Captcha

Background :- :- 

        The need for CAPTCHAs rose to keep out the website/Search Engine abuse by bots. In 1997, AltaVista sought ways to block and discourage the automatic submissions of URLs into their search engines. Andrei Broder, Chief Scientist of AltaVista, and his colleagues developed a filter. Their method was to generate a printed text randomly that only humans could read and not machine readers. Their approach was so effective that in an year, “spam-add-ons’” were reduced by 95% and a patent was issued in 2001.

About CAPTCHA

We introduce CAPTCHA, an automated test that humans can pass, but current computer programs can't pass: any program that has high success over a captcha can be used to solve an unsolved Artifcial Intelligence (AI) problem. We provide several novel constructions of captchas. Since captchas have many applications in practical security, our approach introduces a new class of hard problems that can be exploited for security purposes. Much like research in Cryptography has had a positive impact on algorithms for factoring and discrete log, we hope that the use of hard AI problems for security purposes allows us to advance the field of Artifcial Intelligence. We introduce two families of AI problems that can be used to construct captchas and we show that solutions to such problems can be used for steganographic communication. Captchas based on these AI problem families, then, imply a win-win situation: either the problems remain unsolved and there is always to differentiate humans from computers, or the problems are solved and there is a way to Communicate covertly on some channels.

Types of CAPTCHAs

1. Text CAPTCHAs

1.1 Gimpy

1.2 Ez – Gimpy

1.3 BaffleText

1.4 MSN Captcha

2. Graphic CAPTCHAs

The Audio CAPTCHA

        Recent research is suggesting that Google's audio capture is the latest in a string of CAPTCHA's to have been defeated by software. t has been theorized that one cost-effective means of breaking audio captures and image captures that have not yet had automated systems developed is to use a mechanical turk and pay low rates for per-CAPTCHA reading by humans, or provide another form of motivation such as access to popular sites for reading the CAPTCHA. However, it always required a significant level of resources to achieve. The development of software to automatically interpret CAPTCHAs brings up a number of problems for site operators. The problem, as discovered by Wintercore Labs and published at the start of March is that there are repeatable patterns evident in the audio file and by applying a set of complex but straight forward processes, a library can be built of the basic signal for each possible character that can appear in the CAPTCHA. Wintercore point to other audio CAPTCHAs that could be easily reversed using this technique, including the one for Facebook. The wider impact of this work might take some time to appear, but it provides an interesting proof of breaking audio CAPTCHAs. At the least, it shows that both of Google's CAPTCHA tools have now been defeated by software and it should only be a matter of time until the same can be said for Microsoft and Yahoo!'s offerings. Even with an effectiveness of only 90%, any failed CAPTCHA can easily be reloaded for a second try.

Gimpy

        Gimpy is a very reliable text CAPTCHA built by CMU in collaboration with Yahoo for their Messenger service. Gimpy is based on the human ability to read extremely distorted text and the inability of computer programs to do the same. Gimpy works by choosing ten words randomly from a dictionary, and displaying them in a distorted and overlapped manner. Gimpy then asks the users to enter a subset of the words in the image. The human user is capable of identifying the words correctly, whereas a computer program cannot.

CAPTCHA Logic

1.     The CAPTCHA image (or question) is generated. There are different ways to do this. The classic approach is to generate some random text, apply some random effects to it and convert it into an image.

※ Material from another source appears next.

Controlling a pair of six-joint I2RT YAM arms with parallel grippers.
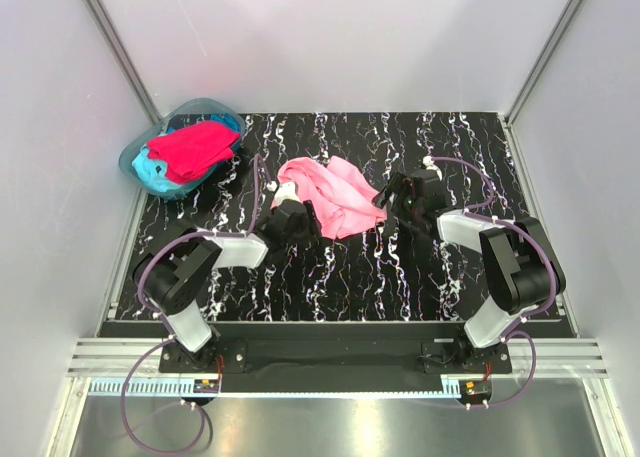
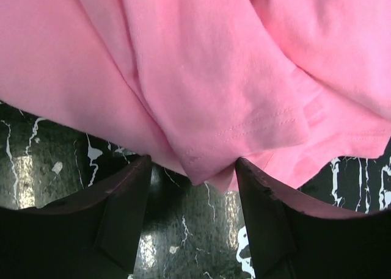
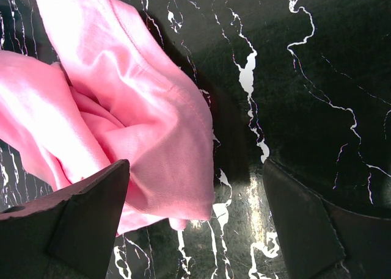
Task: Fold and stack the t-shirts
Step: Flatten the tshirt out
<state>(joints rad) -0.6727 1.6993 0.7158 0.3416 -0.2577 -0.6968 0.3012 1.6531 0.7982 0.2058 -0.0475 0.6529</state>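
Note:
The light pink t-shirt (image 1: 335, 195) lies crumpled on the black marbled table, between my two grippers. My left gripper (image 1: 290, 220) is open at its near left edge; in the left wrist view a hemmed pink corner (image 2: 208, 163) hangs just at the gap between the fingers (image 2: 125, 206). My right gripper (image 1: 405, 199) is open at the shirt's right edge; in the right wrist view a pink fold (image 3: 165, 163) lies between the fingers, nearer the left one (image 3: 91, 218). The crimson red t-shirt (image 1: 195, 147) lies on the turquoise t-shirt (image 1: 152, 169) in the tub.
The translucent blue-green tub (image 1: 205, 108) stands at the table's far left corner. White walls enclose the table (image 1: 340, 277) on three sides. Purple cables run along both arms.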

2.     Step 2 is not really sequential. During step 1, the original text (pre-altered) is persisted somewhere, as this is the correct answer to the question. There are different ways to persist the answer, as a server-side session variable, cookie, file, or database entry.

3.     The generated CAPTCHA is presented to the user, who is prompted to answer it.

Conclusion

It’s believed that the fields of cryptography and artificial intelligence have much to contribute to one another. Captchas represent a small example of this possible symbiosis. Reductions, as they are used in Cryptography, can be extremely useful for the progress of algorithmic development. So, security researchers to create captchas based on different AI problems must be encouraged.